Produce a word-for-word copy of the data that follows, excluding images.

▶ _RECORDED DATA_
········

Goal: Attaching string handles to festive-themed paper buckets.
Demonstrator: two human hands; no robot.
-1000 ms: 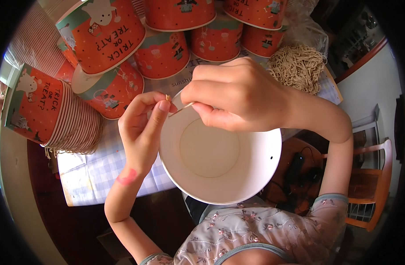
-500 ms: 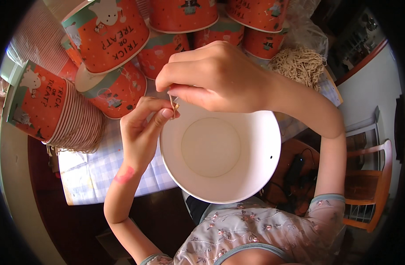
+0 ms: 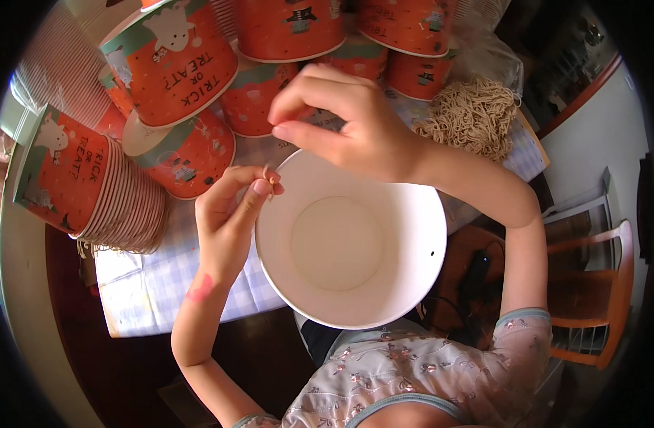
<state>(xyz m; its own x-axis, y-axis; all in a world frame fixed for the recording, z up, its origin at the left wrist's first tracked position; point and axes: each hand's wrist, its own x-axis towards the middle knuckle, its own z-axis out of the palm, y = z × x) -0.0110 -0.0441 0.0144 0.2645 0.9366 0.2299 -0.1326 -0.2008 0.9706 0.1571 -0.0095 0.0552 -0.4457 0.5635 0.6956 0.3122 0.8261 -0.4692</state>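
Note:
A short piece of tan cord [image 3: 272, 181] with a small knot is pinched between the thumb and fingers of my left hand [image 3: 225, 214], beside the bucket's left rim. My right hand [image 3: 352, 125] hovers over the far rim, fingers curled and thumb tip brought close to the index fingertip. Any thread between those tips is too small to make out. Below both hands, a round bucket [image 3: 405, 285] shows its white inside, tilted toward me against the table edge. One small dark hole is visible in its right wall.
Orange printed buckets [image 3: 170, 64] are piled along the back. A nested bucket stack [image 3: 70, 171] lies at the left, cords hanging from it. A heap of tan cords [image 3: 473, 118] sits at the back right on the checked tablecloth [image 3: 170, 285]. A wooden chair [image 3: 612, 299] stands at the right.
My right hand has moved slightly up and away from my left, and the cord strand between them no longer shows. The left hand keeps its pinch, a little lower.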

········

▶ _ANSWER SECTION_
Goal: Attaching string handles to festive-themed paper buckets.
Demonstrator: two human hands; no robot.
-1000 ms: 
-500 ms: 
+0 ms: 
<state>(xyz m; its own x-axis, y-axis; all in a world frame fixed for the recording, z up, its origin at the left wrist's first tracked position; point and axes: each hand's wrist, its own x-axis towards the middle knuckle, its own z-axis out of the palm, y = z × x) -0.0110 -0.0441 0.0144 0.2645 0.9366 0.2299 -0.1326 -0.2008 0.9706 0.1571 -0.0095 0.0552 -0.4457 0.5635 0.6956 0.3122 0.8261 -0.4692</state>
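Note:
A short piece of tan cord [image 3: 272, 181] with a small knot is pinched between the thumb and fingers of my left hand [image 3: 225, 214], beside the bucket's left rim. My right hand [image 3: 352, 125] hovers over the far rim, fingers curled and thumb tip brought close to the index fingertip. Any thread between those tips is too small to make out. Below both hands, a round bucket [image 3: 405, 285] shows its white inside, tilted toward me against the table edge. One small dark hole is visible in its right wall.
Orange printed buckets [image 3: 170, 64] are piled along the back. A nested bucket stack [image 3: 70, 171] lies at the left, cords hanging from it. A heap of tan cords [image 3: 473, 118] sits at the back right on the checked tablecloth [image 3: 170, 285]. A wooden chair [image 3: 612, 299] stands at the right.
My right hand has moved slightly up and away from my left, and the cord strand between them no longer shows. The left hand keeps its pinch, a little lower.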

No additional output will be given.